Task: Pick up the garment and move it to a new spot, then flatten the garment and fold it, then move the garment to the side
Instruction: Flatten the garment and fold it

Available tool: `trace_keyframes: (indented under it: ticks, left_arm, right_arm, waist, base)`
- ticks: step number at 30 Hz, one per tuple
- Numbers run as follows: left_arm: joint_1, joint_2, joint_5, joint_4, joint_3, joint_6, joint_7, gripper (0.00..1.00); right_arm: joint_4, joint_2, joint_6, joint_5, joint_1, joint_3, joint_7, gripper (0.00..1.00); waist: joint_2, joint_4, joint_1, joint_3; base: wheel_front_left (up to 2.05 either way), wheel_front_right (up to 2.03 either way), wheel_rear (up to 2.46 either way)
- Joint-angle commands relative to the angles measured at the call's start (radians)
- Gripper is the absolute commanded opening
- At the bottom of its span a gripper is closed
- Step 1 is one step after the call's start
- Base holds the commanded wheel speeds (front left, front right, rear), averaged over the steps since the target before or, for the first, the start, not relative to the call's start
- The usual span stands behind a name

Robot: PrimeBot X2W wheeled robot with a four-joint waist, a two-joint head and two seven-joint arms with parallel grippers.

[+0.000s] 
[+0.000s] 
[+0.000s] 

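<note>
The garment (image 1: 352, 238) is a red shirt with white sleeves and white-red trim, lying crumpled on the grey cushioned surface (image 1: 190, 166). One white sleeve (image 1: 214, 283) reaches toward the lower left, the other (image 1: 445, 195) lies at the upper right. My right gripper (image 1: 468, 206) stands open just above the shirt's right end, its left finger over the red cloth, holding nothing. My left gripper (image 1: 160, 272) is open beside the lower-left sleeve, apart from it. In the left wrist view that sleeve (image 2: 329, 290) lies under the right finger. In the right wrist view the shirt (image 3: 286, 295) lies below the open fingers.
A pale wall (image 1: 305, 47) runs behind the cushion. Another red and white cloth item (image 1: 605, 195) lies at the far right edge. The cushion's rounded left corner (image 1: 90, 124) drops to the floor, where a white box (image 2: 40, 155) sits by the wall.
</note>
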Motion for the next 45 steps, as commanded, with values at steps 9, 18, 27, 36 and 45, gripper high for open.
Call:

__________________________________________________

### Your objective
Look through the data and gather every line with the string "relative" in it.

### Solution for this problem
- Joint-angle commands relative to the angles measured at the call's start (radians)
- Base holds the commanded wheel speeds (front left, front right, rear), averaged over the steps since the target before or, for the first, the start, not relative to the call's start

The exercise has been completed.